42. Il ressort d'une jurisprudence constante de la Cour que, dans le cadre d'un pourvoi, la compétence de cette dernière est limitée à l'appréciation de la solution légale qui a été donnée aux moyens débattus devant les premiers juges; (ordonnance Eridania e.a./Conseil, précitée, point 53; arrêt du 5 juin 2003, O'Hannrachain/Parlement, C-121/01 P, Rec. p. I-5539, point 39).
43. Or, les deux branches du second moyen invoqué par le requérant au soutien de son pourvoi doivent être considérées comme des moyens nouveaux soumis pour la première fois à l'appréciation de la Cour. En effet, il est constant que, devant le Tribunal, le requérant n'a nullement soutenu que, à la suite de son premier avis émis le 25 novembre 1998, la commission médicale avait épuisé sa compétence ni que cette dernière était un «tribunal» qui ne remplissait pas la nécessaire condition d'impartialité liée à toute juridiction.
44. Il s'ensuit que ledit moyen, qui n'a pas été soulevé dans la requête déposée devant le Tribunal, est un moyen nouveau présenté pour la première fois devant la Cour et, en conséquence, il doit être déclaré irrecevable.

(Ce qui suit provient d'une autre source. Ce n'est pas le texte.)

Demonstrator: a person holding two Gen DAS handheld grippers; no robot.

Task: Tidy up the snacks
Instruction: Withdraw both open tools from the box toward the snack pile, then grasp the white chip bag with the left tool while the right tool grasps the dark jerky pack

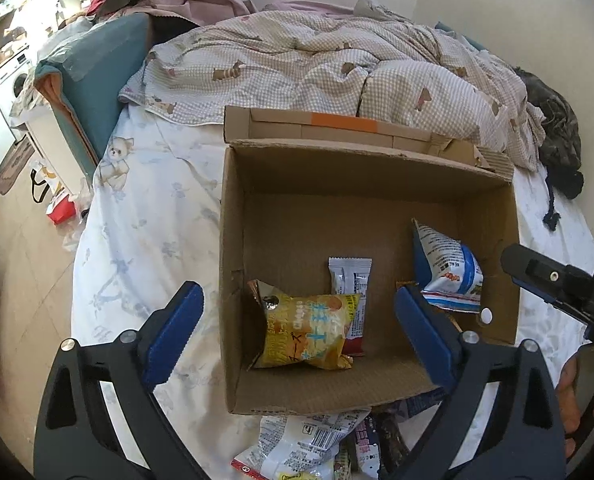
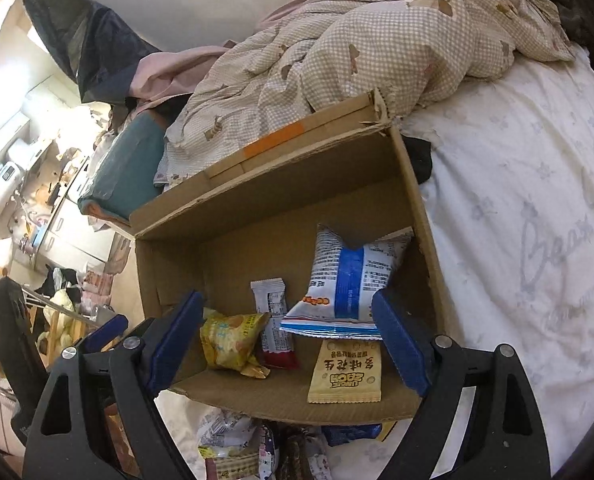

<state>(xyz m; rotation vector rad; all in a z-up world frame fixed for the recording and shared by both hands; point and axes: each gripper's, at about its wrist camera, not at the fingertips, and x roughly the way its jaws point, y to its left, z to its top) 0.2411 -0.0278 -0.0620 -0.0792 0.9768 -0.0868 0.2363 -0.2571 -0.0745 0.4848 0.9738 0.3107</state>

45. Il y a donc lieu, en application de l'article 119 du règlement de procédure, de rejeter le pourvoi comme manifestement non fondé, en ce qui concerne le premier moyen, et comme manifestement irrecevable, en ce qui concerne le second moyen.
Décisions sur les dépenses
Sur les dépens
46. Aux termes de l'article 69, paragraphe 2, du règlement de procédure, rendu applicable à la procédure de pourvoi en vertu de l'article 118 de ce même règlement, toute partie qui succombe est condamnée aux dépens, s'il est conclu en ce sens. La Commission ayant conclu à la condamnation du requérant et ce dernier ayant succombé en ses moyens, il y a lieu de le condamner aux dépens de la présente instance.
Dispositif
Par ces motifs,
LA COUR (cinquième chambre)
ordonne:
1) Le pourvoi est rejeté.
2) M. Latino est condamné aux dépens.